Would it be the same if we knew their names?

 

A few years ago, I found myself sitting through a meeting of a scrutiny committee at a local authority as the members were looking for potential savings. The officer leading the discussion took them through the committee's KPIs, of which there were something like 76 (a sure sign of a lack of prioritisation and focus – no-one can seriously manage anything against a list of targets that long). Anyway, the officer pointed out that in some cases, the authority was outperforming its targets and that this had a cost. On one KPI, for instance, the Welsh Government had set a target of 80%, and the authority was achieving 95%. This, said the officer, was an opportunity to save money; by reducing the level of achievement from 95% to 80%, resources could be allocated to other activities with no penalties being imposed. It’s a classic example of how a target which is probably intended to set a minimum level of service ends up setting the maximum as well.

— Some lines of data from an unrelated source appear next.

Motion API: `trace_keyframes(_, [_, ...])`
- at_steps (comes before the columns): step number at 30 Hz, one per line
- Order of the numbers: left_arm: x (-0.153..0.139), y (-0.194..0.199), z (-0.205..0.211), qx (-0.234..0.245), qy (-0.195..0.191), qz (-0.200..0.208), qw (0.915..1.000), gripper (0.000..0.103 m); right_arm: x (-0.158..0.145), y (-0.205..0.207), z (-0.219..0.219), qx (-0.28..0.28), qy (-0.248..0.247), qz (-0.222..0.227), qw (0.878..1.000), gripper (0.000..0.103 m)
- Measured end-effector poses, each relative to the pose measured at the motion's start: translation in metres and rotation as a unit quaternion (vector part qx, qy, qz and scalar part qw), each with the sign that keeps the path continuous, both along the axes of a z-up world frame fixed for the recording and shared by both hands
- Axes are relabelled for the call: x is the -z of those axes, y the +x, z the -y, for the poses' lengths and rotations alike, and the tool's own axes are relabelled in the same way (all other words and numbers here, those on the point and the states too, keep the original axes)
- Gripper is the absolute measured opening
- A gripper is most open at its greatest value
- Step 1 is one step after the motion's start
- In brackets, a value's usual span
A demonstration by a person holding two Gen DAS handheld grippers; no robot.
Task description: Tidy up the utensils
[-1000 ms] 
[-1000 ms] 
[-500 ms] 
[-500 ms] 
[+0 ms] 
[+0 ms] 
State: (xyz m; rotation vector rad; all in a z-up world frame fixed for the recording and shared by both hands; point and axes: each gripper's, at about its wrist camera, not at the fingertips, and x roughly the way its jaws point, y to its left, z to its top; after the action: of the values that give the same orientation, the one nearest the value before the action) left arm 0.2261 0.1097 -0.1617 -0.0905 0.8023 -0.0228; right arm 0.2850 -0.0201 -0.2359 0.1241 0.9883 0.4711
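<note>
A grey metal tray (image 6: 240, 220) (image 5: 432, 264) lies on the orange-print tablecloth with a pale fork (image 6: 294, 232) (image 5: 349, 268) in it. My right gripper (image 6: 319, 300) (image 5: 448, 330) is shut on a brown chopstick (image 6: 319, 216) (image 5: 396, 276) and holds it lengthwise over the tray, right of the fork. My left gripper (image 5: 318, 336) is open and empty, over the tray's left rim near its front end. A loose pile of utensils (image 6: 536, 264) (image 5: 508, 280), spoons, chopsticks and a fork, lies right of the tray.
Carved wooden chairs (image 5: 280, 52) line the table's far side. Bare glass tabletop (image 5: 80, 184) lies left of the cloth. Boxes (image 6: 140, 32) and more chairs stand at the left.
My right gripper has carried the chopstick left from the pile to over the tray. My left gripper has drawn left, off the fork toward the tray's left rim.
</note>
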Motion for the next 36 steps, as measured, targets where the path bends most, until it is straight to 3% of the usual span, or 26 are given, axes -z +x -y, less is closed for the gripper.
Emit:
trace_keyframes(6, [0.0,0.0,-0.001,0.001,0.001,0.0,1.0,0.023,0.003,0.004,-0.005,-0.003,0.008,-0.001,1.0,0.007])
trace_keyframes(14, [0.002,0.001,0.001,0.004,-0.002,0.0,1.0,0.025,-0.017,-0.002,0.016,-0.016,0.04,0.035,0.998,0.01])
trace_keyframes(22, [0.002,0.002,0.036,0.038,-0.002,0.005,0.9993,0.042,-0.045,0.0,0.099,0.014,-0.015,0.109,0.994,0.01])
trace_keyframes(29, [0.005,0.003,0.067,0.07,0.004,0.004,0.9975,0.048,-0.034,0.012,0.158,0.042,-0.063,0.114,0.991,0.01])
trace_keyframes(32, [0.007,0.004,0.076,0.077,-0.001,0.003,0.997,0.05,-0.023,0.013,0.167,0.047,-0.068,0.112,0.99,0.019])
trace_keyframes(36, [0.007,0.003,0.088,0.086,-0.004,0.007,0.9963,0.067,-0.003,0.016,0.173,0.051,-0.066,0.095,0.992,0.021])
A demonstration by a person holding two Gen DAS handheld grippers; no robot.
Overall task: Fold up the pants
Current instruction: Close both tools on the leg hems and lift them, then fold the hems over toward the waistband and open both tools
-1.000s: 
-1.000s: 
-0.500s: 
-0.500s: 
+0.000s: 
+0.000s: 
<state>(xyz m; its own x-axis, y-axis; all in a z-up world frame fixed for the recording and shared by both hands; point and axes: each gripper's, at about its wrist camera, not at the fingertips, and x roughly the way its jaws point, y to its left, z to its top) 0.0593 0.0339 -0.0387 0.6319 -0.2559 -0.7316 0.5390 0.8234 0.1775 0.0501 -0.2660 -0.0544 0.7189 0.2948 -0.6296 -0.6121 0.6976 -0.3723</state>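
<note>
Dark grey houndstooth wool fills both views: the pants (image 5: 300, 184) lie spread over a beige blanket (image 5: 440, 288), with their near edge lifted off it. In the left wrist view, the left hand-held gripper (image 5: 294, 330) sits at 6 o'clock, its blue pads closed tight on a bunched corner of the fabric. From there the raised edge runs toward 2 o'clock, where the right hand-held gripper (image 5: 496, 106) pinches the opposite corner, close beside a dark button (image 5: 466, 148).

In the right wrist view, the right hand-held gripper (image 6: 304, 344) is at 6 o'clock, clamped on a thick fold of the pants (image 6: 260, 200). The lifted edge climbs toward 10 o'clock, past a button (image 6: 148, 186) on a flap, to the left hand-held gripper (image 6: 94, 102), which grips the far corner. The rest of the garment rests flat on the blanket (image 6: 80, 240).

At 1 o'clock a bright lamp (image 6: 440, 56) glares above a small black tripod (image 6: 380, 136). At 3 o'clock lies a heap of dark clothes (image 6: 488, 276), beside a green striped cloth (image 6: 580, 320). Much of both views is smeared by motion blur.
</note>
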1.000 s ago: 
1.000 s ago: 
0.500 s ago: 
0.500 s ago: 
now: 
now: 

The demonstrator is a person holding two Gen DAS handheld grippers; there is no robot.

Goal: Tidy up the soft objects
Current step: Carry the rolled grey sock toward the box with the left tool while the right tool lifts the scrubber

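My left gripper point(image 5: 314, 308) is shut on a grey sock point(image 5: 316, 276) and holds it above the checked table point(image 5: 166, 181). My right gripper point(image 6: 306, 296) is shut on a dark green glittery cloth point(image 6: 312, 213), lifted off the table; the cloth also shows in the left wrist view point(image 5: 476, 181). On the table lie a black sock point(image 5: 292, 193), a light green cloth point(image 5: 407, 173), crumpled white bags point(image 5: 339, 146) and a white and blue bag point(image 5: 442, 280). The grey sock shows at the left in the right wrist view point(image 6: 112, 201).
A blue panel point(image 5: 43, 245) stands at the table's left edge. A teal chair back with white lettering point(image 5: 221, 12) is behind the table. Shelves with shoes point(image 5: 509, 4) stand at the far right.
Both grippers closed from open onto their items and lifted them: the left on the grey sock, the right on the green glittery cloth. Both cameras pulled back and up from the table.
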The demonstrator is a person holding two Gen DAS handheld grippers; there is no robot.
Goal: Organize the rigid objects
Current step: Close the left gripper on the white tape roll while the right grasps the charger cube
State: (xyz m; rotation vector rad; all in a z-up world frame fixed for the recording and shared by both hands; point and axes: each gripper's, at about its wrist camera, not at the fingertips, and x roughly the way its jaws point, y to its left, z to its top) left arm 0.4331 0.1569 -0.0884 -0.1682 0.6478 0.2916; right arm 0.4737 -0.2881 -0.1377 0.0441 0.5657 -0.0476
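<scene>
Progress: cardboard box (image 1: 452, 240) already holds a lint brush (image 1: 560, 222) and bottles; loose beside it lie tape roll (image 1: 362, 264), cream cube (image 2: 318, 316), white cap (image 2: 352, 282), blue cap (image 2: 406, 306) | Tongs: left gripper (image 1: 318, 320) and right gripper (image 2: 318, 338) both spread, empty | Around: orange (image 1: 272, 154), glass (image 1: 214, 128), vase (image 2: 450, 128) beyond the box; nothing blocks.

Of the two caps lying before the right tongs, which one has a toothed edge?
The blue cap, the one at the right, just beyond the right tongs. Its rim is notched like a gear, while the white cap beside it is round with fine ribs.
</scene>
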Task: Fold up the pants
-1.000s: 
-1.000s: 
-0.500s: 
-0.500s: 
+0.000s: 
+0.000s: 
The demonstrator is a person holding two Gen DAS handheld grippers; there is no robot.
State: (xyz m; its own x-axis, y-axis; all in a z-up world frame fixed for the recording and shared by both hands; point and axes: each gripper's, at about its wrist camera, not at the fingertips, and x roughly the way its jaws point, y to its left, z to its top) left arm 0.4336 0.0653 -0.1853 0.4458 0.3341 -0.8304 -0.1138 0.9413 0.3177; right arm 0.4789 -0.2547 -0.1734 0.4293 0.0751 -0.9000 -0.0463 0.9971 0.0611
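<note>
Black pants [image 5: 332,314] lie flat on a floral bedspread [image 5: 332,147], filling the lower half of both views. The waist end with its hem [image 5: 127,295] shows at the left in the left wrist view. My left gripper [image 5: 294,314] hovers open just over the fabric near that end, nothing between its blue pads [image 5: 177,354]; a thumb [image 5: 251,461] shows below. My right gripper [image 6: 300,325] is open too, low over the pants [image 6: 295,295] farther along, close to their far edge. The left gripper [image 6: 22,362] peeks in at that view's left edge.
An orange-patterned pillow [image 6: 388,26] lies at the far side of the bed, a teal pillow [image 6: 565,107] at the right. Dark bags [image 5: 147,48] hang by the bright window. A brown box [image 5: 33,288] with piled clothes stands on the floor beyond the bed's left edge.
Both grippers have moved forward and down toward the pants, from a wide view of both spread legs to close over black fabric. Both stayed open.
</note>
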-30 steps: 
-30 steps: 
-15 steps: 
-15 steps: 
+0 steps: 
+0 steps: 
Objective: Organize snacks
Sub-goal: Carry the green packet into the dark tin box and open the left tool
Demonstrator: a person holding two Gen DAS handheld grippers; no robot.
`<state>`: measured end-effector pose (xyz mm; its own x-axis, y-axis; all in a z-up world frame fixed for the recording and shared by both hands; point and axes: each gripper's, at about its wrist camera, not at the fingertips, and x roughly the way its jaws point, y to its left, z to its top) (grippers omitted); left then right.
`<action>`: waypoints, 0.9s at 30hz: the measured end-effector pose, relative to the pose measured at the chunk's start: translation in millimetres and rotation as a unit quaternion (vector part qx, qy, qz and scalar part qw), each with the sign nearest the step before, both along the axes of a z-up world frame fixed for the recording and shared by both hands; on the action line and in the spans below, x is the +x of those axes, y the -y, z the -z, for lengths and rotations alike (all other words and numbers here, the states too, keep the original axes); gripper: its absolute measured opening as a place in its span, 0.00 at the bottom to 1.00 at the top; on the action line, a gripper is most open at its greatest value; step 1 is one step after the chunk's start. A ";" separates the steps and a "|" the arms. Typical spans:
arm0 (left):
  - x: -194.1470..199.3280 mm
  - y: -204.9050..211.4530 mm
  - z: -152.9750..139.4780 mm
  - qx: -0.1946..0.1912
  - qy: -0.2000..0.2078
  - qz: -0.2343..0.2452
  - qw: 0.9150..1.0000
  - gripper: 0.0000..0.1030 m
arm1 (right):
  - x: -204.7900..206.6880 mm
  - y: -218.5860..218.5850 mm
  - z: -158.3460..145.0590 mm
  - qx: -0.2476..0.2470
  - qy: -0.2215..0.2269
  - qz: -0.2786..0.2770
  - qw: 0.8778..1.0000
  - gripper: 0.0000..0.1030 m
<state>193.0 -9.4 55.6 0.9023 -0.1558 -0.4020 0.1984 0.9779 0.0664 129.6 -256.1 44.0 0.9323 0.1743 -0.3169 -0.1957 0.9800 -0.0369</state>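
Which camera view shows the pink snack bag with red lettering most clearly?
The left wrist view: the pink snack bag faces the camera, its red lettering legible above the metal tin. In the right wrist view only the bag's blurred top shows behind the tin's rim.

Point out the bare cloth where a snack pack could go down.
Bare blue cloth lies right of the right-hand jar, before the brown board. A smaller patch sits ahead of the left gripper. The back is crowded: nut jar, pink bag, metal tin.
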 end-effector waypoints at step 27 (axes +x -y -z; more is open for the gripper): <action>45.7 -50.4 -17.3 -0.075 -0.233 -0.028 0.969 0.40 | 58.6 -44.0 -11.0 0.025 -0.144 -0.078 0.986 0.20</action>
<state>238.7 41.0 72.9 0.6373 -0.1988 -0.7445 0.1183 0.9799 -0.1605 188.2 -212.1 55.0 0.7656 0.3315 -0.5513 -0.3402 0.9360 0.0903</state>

This rule has a more general application. Let's take, as a not-entirely-random example, an outsourced track and trace system in England which has a target of tracing 80% of contacts and telling them to self-isolate. It’s easy to see how a company providing such a service will (if you’re lucky – it really depends on whether there are any downsides to the company from failure) strive to achieve the 80%, but it has no incentive to go beyond that. Indeed, over-performing would lead to extra cost with no extra income, thereby hitting profitability. The public health requirements may well see 80% as a minimum requirement for getting things under control, which is probably why it was set at that level, but the profit motive turns it effortlessly into a maximum. It means, in effect, that England is only even attempting to catch 80% of those infected, and the other 20% (plus any margin by which they don’t even achieve the 80% target) of contacts will be allowed to spread the virus freely.

There are implications for Wales given the long and porous border with England: even if the Welsh system is doing better (and it is, albeit far from perfect), being in an open union with a country which has consciously decided to let the pandemic rip at a rate of about 20% of its potential makes it difficult to control the virus here. A short, sharp lockdown is a reasonable response, and is being widely supported, but its effect will be widely undermined unless the Welsh Government takes the opportunity to work out a longer term way of living with an irresponsible neighbour unwilling to take the necessary steps itself. That should have happened during the last lockdown, but didn’t. I can understand that Drakeford et al might truly not have realised just how irresponsible Johnson and pals would be, but they have been slow to react as that level of irresponsibility has been increasingly revealed. And they are hampered by the lack of powers, particularly financial powers to support people and businesses, a factor which does not fill me with confidence that they will be able to take all the necessary actions after the short lockdown ends, even if they wanted to.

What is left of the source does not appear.